One scribe, Henry Blodget, the discredited former Merrill Lynch sell-side analysts who was publicly hawking tech stocks during the tech mania he privately believed were POS, recently penned a rambling piece trying to prove that the wealthy don’t create jobs. Now the CEO of a financial news outlet, Blodget cited a wealthy dude to buttress his case. It’s a screed all about taxing those filthy wealthy folks who never pay their fair share of anything. Simple translation: we need higher taxes to offset higher spending Keynesians always love when the warm rubber begins to melt as it hits the freeway. When is the last time you were hired by someone or some company poorer than you?

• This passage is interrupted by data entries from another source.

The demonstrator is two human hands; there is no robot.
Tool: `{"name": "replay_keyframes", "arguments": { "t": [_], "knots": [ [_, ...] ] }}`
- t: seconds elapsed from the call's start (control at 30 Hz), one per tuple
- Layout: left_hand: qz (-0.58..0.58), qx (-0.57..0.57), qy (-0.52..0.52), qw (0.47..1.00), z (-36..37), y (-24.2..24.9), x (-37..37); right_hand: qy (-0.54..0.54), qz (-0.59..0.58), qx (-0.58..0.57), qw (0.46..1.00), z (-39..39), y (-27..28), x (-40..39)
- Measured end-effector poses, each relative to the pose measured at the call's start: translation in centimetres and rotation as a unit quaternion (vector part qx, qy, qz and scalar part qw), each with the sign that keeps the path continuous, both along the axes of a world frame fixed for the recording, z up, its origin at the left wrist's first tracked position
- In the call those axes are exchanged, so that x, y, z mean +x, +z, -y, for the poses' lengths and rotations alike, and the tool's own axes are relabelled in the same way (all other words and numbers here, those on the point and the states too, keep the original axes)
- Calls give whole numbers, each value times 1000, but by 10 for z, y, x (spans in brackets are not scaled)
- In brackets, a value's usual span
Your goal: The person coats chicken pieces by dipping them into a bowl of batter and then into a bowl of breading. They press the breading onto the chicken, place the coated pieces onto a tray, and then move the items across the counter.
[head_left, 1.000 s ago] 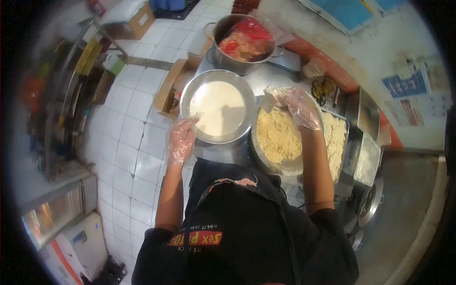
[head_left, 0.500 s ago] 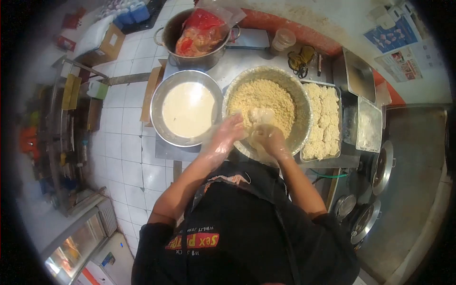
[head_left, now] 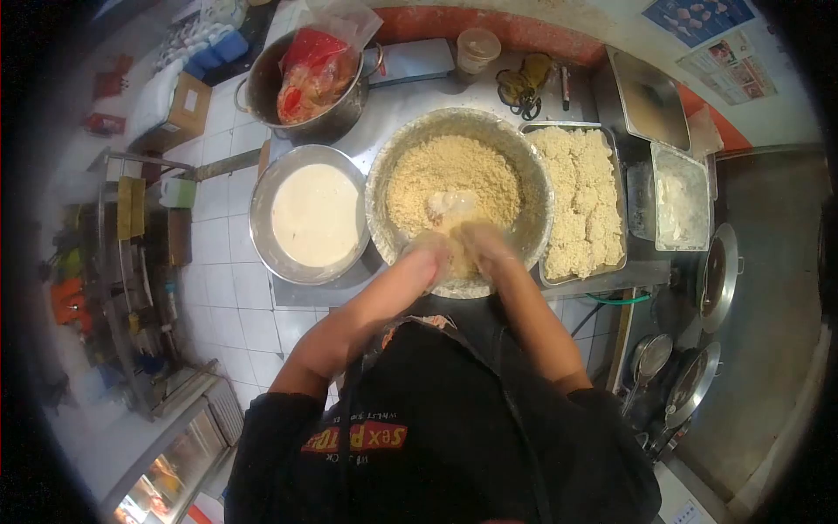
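Both hands, in clear plastic gloves, are inside a large metal bowl (head_left: pixel 381 188) of pale, crumbly coating (head_left: pixel 458 166). My left hand (head_left: pixel 428 255) is low in the front of the bowl, its fingers smeared by motion. Close beside it my right hand (head_left: pixel 485 243) is pressed toward the crumbs, also blurred. Just beyond the fingers lies a wet, whitish piece (head_left: pixel 451 203) on the coating; what it is I cannot make out. Loose crumbs show between the hands. Whether either hand grips anything is hidden by the blur.
A bowl of creamy batter (head_left: pixel 314 214) stands at left, a tray of crumb-coated pieces (head_left: pixel 576 201) at right. Behind are a pot (head_left: pixel 340 113) with a red plastic bag (head_left: pixel 319 57), a plastic tub (head_left: pixel 477 51) and metal pans (head_left: pixel 646 100). Round lidded pots (head_left: pixel 720 275) stand far right.
My left hand has come from the bowl's left side down into the crumbs, closer to my right hand. The whole view has shifted slightly.
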State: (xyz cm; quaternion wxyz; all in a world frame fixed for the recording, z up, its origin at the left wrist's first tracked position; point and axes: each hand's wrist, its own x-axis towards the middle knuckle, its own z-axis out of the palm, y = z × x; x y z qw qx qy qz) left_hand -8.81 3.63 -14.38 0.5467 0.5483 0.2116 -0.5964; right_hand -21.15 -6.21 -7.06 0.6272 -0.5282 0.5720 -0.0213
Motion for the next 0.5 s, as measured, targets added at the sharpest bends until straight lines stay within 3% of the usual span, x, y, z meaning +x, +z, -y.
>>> {"name": "replay_keyframes", "arguments": {
  "t": [0.03,0.07,0.13,0.17,0.2,0.23,0.27,0.3,0.37,0.4,0.47,0.5],
  "knots": [
    [-5,18,-23,1000,-3,30,8,-86,138,72,984,2,4,-5],
    [-10,36,-45,998,-2,56,15,-87,139,74,984,6,30,-2],
    [31,19,-53,998,1,110,22,-344,284,232,864,9,96,5],
    [70,-2,-60,996,1,122,22,-349,284,235,862,9,78,-1],
    [68,3,-63,996,0,103,15,-154,98,97,978,8,47,-11],
    [77,11,-51,996,0,66,5,60,-97,-51,992,7,31,-16],
    [88,18,-39,995,-2,31,0,-86,-87,35,992,-2,66,6],
    [89,18,-40,995,-11,2,1,-87,-86,36,992,-12,47,18],
    [-82,-141,-54,985,-30,-36,9,-87,-117,-47,988,-25,-3,29],
    [-81,-141,-55,985,-19,-9,10,-88,-116,-46,988,-25,-3,30],
    [-51,-8,-129,990,11,76,13,-162,129,155,966,-25,3,30],
    [-50,-7,-129,990,1,51,19,-162,129,156,966,-21,21,29]
  ]
}}
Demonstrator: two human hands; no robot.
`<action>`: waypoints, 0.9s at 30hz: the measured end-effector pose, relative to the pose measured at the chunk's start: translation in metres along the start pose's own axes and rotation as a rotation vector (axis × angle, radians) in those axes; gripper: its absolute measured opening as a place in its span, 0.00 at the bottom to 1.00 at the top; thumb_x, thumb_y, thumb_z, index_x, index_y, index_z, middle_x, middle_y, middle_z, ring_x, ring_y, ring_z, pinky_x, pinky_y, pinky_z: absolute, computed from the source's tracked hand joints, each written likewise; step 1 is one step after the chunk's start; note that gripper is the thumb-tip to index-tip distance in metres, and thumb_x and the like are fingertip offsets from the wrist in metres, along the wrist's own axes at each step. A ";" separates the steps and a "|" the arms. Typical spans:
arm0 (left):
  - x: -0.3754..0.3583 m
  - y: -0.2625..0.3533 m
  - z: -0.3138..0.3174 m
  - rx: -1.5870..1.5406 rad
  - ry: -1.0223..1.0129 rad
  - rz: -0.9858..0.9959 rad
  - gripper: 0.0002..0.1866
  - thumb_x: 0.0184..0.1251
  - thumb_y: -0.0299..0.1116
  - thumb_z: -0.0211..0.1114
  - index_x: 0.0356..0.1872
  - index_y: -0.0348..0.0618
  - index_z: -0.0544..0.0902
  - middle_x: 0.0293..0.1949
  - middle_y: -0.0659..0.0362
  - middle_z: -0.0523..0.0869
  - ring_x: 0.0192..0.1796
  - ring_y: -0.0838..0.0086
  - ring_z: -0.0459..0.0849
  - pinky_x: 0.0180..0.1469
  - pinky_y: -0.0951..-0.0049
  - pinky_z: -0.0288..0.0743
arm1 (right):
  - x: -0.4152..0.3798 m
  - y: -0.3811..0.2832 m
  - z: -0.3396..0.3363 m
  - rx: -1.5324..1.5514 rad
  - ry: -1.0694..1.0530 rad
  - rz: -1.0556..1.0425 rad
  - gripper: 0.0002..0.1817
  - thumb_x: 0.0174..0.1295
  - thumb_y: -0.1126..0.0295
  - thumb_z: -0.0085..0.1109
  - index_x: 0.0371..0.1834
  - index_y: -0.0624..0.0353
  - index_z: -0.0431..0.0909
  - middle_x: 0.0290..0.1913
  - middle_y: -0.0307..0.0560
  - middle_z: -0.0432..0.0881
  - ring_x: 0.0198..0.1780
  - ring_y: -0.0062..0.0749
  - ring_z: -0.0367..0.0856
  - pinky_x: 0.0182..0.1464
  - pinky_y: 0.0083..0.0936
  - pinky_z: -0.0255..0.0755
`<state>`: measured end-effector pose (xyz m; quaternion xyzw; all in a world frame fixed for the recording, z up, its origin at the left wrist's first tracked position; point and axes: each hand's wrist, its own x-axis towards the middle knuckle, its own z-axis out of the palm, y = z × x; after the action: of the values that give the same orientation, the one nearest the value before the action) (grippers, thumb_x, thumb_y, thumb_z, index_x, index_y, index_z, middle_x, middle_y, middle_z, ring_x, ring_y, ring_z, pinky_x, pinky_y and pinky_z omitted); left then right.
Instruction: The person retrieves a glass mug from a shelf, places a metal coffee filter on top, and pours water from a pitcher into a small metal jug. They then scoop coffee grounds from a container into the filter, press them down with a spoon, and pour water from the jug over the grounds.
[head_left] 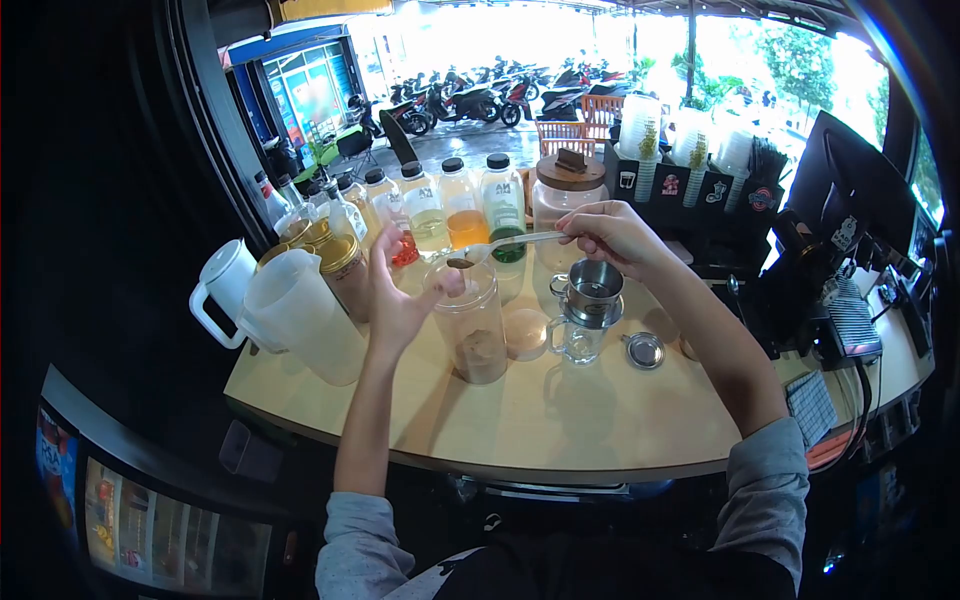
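Observation:
My right hand [612, 238] pinches the handle of a spoon [525, 238], held level above a clear jar [468, 312]. Brown powder [460, 263] lies in the spoon's bowl, over the jar's mouth. More brown powder [482, 350] covers the bottom of the jar. At the jar's left side my left hand [405, 300] is open, fingers spread, its thumb by the rim. A round wooden lid [527, 333] lies right of the jar. Beside it, a metal drip filter [594, 290] sits on a glass mug [580, 342], with a small metal lid [645, 350] to the right.
Plastic pitchers [300, 310] stand at the left of the table [560, 430]. Bottles of coloured liquid [467, 215] line the back, beside a large wooden-lidded jar [570, 190]. Stacked cups [640, 130], a dark monitor [850, 180] and a cloth [811, 407] are on the right.

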<state>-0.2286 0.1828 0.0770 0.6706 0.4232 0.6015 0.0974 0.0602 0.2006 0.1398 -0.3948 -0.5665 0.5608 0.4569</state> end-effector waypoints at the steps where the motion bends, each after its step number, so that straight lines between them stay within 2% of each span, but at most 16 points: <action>1: 0.007 0.005 -0.002 0.001 0.001 0.003 0.49 0.41 0.43 0.78 0.64 0.37 0.59 0.58 0.47 0.69 0.61 0.59 0.69 0.64 0.60 0.60 | 0.001 0.001 -0.002 -0.007 0.004 -0.001 0.10 0.57 0.78 0.56 0.39 0.74 0.76 0.29 0.49 0.81 0.20 0.11 0.69 0.18 0.06 0.63; 3: 0.019 0.021 -0.007 0.331 0.027 0.281 0.44 0.41 0.40 0.77 0.61 0.41 0.63 0.56 0.50 0.71 0.58 0.60 0.71 0.63 0.58 0.63 | -0.002 0.000 -0.002 0.002 0.009 -0.010 0.10 0.56 0.78 0.56 0.39 0.74 0.76 0.29 0.49 0.81 0.20 0.11 0.69 0.18 0.06 0.63; 4: 0.022 0.024 -0.008 0.331 0.027 0.285 0.44 0.41 0.40 0.77 0.61 0.41 0.63 0.56 0.50 0.71 0.58 0.60 0.71 0.63 0.58 0.63 | -0.003 0.000 -0.002 0.010 0.013 -0.016 0.10 0.56 0.78 0.56 0.39 0.74 0.76 0.29 0.49 0.81 0.20 0.12 0.69 0.18 0.06 0.63; 6: 0.026 0.028 -0.011 0.599 -0.045 0.600 0.36 0.41 0.36 0.75 0.55 0.46 0.67 0.53 0.55 0.72 0.56 0.60 0.72 0.61 0.58 0.64 | -0.004 0.001 -0.003 0.005 0.006 -0.025 0.10 0.56 0.78 0.56 0.39 0.75 0.76 0.29 0.50 0.81 0.20 0.12 0.69 0.19 0.06 0.63; 7: 0.027 0.032 -0.011 0.601 -0.047 0.603 0.36 0.41 0.36 0.75 0.55 0.46 0.67 0.53 0.55 0.72 0.56 0.60 0.72 0.61 0.58 0.64 | -0.004 0.003 -0.004 -0.001 -0.004 -0.028 0.10 0.56 0.78 0.56 0.38 0.75 0.76 0.29 0.50 0.81 0.19 0.12 0.69 0.19 0.07 0.63; 9: 0.028 0.042 -0.012 0.583 -0.083 0.573 0.23 0.43 0.32 0.72 0.42 0.49 0.73 0.49 0.59 0.75 0.56 0.63 0.72 0.61 0.57 0.63 | -0.002 0.005 -0.004 0.003 -0.003 -0.033 0.08 0.55 0.78 0.56 0.36 0.72 0.78 0.28 0.48 0.82 0.19 0.11 0.69 0.19 0.07 0.62; 10: 0.030 0.041 -0.013 0.585 -0.084 0.574 0.23 0.43 0.32 0.72 0.42 0.49 0.73 0.49 0.59 0.75 0.56 0.63 0.72 0.61 0.57 0.63 | -0.002 0.006 -0.003 0.004 -0.003 -0.036 0.06 0.53 0.78 0.57 0.33 0.70 0.80 0.28 0.46 0.82 0.19 0.11 0.70 0.19 0.07 0.61; 12: 0.036 0.039 -0.015 0.632 -0.156 0.658 0.13 0.44 0.28 0.69 0.32 0.48 0.75 0.45 0.61 0.76 0.55 0.66 0.73 0.62 0.56 0.62 | -0.002 0.006 -0.001 -0.007 -0.002 -0.035 0.07 0.53 0.78 0.57 0.33 0.70 0.80 0.27 0.46 0.82 0.20 0.11 0.70 0.19 0.08 0.62; 13: 0.038 0.039 -0.015 0.636 -0.154 0.657 0.13 0.44 0.28 0.69 0.32 0.48 0.75 0.45 0.61 0.76 0.55 0.66 0.73 0.62 0.56 0.62 | -0.002 0.006 0.000 -0.020 -0.002 -0.035 0.07 0.53 0.77 0.57 0.32 0.70 0.80 0.27 0.46 0.82 0.20 0.11 0.70 0.19 0.08 0.62; 15: 0.040 0.040 -0.013 0.703 -0.249 0.741 0.08 0.45 0.24 0.66 0.23 0.46 0.75 0.43 0.64 0.76 0.55 0.70 0.73 0.63 0.55 0.62 | -0.003 0.006 0.002 -0.019 -0.005 -0.034 0.07 0.53 0.77 0.58 0.33 0.70 0.80 0.27 0.45 0.82 0.20 0.11 0.70 0.19 0.08 0.62; 18: 0.043 0.041 -0.011 0.734 -0.341 0.763 0.07 0.44 0.22 0.65 0.21 0.45 0.75 0.43 0.65 0.76 0.54 0.72 0.74 0.65 0.54 0.61 | -0.003 0.007 0.003 -0.011 -0.010 -0.030 0.08 0.53 0.77 0.58 0.33 0.71 0.79 0.27 0.46 0.82 0.20 0.11 0.70 0.19 0.08 0.62; 22: 0.043 0.035 -0.009 0.740 -0.290 0.730 0.06 0.46 0.21 0.63 0.21 0.45 0.76 0.43 0.65 0.76 0.54 0.73 0.74 0.66 0.54 0.59 | -0.005 0.009 0.002 0.030 -0.015 -0.018 0.08 0.53 0.78 0.57 0.34 0.72 0.79 0.28 0.48 0.82 0.20 0.12 0.70 0.19 0.08 0.62; 25: 0.043 0.029 -0.012 0.742 -0.367 0.705 0.08 0.45 0.20 0.62 0.26 0.46 0.79 0.45 0.65 0.76 0.55 0.72 0.73 0.67 0.54 0.58 | -0.003 0.012 -0.001 0.049 -0.016 -0.017 0.07 0.53 0.79 0.57 0.34 0.73 0.79 0.28 0.50 0.82 0.19 0.12 0.69 0.18 0.08 0.62; 27: 0.042 0.025 -0.011 0.795 -0.351 0.655 0.15 0.47 0.22 0.65 0.39 0.50 0.78 0.48 0.63 0.76 0.57 0.68 0.72 0.68 0.55 0.55 | -0.005 0.011 -0.002 0.045 -0.009 -0.019 0.08 0.53 0.79 0.57 0.34 0.73 0.79 0.28 0.50 0.82 0.19 0.12 0.69 0.18 0.08 0.62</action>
<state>-0.2310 0.1923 0.1263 0.8427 0.3645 0.2732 -0.2869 0.0624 0.1968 0.1283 -0.3767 -0.5595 0.5706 0.4685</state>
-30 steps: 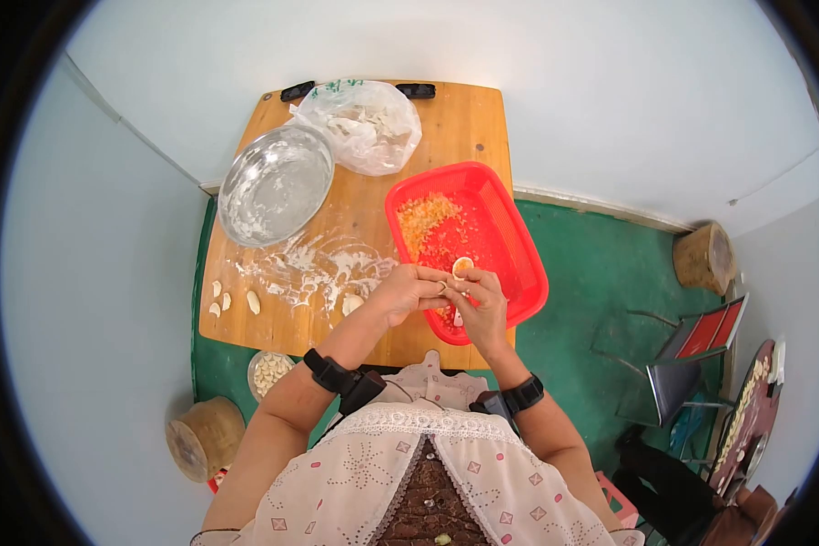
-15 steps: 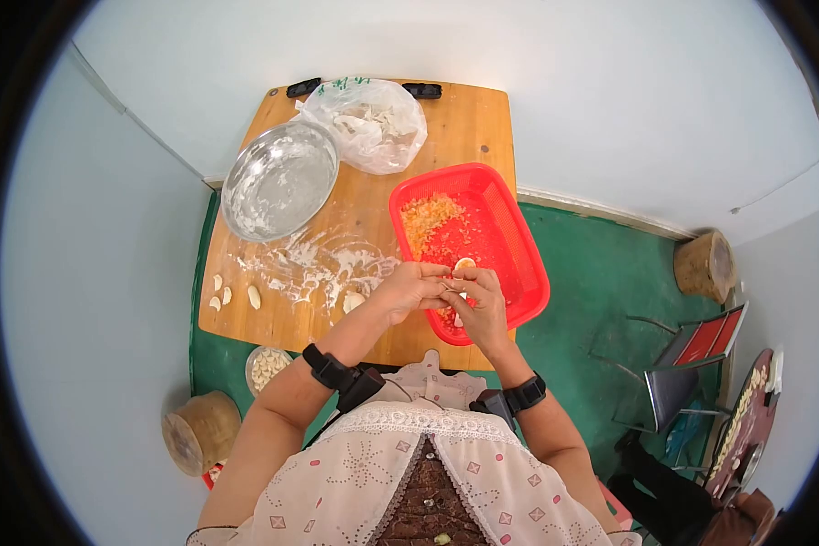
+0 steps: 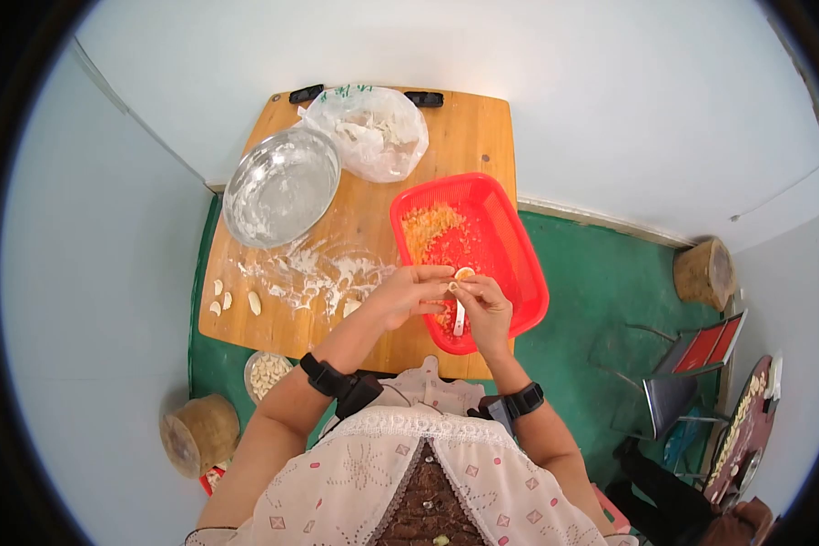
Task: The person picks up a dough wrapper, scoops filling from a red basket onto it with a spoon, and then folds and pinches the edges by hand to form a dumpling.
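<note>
My right hand (image 3: 485, 314) pinches a small pale dumpling (image 3: 452, 287) over the near part of the red plastic basket (image 3: 530, 273). Close on its left, my left hand (image 3: 416, 293) has its fingers stretched out and apart. Below the hands, a white spoon (image 3: 460, 320) lies in the basket, its bowl showing just beyond my right fingertips. Orange shredded filling (image 3: 428, 227) is heaped at the basket's far left side. Partly behind my left wrist sits a pale dough piece (image 3: 350, 308) on the floury table.
The wooden table (image 3: 464, 127) holds a floury metal basin (image 3: 282, 187) and a plastic bag (image 3: 373, 136) of white stuff. A dough piece (image 3: 254, 303) and small dumplings (image 3: 227, 299) lie at left. Below stands a bowl of dumplings (image 3: 268, 373). A chair (image 3: 687, 373) and another person's dark-clothed leg (image 3: 660, 491) are at right.
My left fingers have spread and come away from the pinch both hands shared. The small dumpling now shows in my right fingertips, and more of the spoon is visible.
</note>
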Action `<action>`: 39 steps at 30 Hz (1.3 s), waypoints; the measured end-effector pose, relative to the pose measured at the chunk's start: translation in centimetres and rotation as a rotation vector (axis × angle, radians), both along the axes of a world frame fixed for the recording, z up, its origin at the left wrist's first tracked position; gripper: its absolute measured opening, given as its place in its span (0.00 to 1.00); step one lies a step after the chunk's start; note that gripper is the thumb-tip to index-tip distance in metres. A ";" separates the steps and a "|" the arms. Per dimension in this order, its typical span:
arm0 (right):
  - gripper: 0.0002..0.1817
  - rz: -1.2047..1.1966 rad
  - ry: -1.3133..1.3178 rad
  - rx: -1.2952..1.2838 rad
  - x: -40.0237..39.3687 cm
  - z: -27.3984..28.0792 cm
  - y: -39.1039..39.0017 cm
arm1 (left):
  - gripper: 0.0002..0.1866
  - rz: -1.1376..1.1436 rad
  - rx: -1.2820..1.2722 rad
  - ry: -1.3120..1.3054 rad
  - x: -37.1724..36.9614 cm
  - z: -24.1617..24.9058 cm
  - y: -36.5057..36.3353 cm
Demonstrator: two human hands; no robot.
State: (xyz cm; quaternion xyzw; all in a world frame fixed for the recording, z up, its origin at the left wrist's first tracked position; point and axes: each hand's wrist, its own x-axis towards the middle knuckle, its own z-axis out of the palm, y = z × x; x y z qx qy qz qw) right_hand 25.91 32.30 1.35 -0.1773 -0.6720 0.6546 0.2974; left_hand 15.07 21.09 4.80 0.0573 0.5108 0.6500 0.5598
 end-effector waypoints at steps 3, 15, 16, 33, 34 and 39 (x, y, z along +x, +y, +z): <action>0.04 0.011 0.086 -0.417 -0.4 0.2 0.3 | 0.21 -0.046 0.157 0.163 0.6 0.1 0.2; 0.07 0.010 0.022 -0.425 0.4 -0.1 0.7 | 0.14 -0.040 -0.007 0.680 2.0 -1.2 1.5; 0.07 0.022 0.010 -0.362 0.6 0.1 0.8 | 0.13 -0.054 -0.025 0.709 2.0 -1.1 1.4; 0.09 0.044 -0.006 -0.149 0.9 1.0 1.0 | 0.13 -0.121 -0.042 0.745 2.6 -0.2 1.4; 0.09 0.047 0.002 -0.184 0.9 0.9 1.0 | 0.13 -0.117 -0.049 0.774 2.6 -0.3 1.5; 0.07 0.077 0.060 -0.316 0.8 0.4 1.0 | 0.13 -0.059 -0.019 0.713 2.4 -0.2 1.7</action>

The point here is there is no shortage of opinions and there never will be. Nor will there be a paucity of forecasting for 2012.
But there is certainly lots of uncertainty heading into 2012 and the European mess is only part of the story: A hard Chinese landing, gridlock in DC, sounds like a movie title if you close your eyes for a second and let your mind wonder; jobs, housing, consumer spending, corporate profits, to name a few of the more mundane. And of course there is usually a surprise or two waiting just around the corner of Wall and Broad Street. Don’t forget: 2012 is also an election year. The language debasers will be afoot in full force.
What about King Bernanke and his minions at the Fed ? What will they do? Will bond yields go up or down or just sort of lay there, lame and limp, like our elected officials? Is there anyone still left who hasn’t refinanced his or her digs? Will the dollar gain more testosterone or is it about to succumb to a bad case of ED? And what about gold, the yellow stuff some think will trade in 2012 between 1,300 and 2,000? And then there are all those emerging markets that for the most part suddenly stopped emerging in 2011. And who will be the 2012 Bill Gross poster child? And what sector will lead the parade?
The Omaha Hypocrite, Warren Buffett, rolled into Californian a few years back and suggested the state’s property owners needed to pay higher property taxes. Buffett at the time had a place in La Jolla, a wealthy seaside town just north of San Diego and he claimed the taxes on his Omaha residence were higher than those he was paying for his swanky California place.
Now Buffett is supposed to be a smart guy. Assuming Buffett and his secretary both live in Omaha, given their heavy tax burden, not to mention the lousy weather, perhaps both should consider moving; hopefully, however, not to California. We already have our fair share of kooks.
Still another point to Buffett’s hypocrisy, one recently noted by a fellow billionaire, Buffett’s whole strategy, buy and hold, is not only well known but calculated to avoid paying any taxes so that when he dies it all goes to a foundation and he won’t have paid taxes on any of it. Meanwhile, he certainly enjoyed the fruits of his labor, but like most people on the left apparently doesn’t want anyone else to enjoy theirs.
It’s still a few months before the ides of March, but that doesn’t mean investors shouldn’t be alert. Forecasting is a lot like a good saloon brawl. Anything can happen and it often does.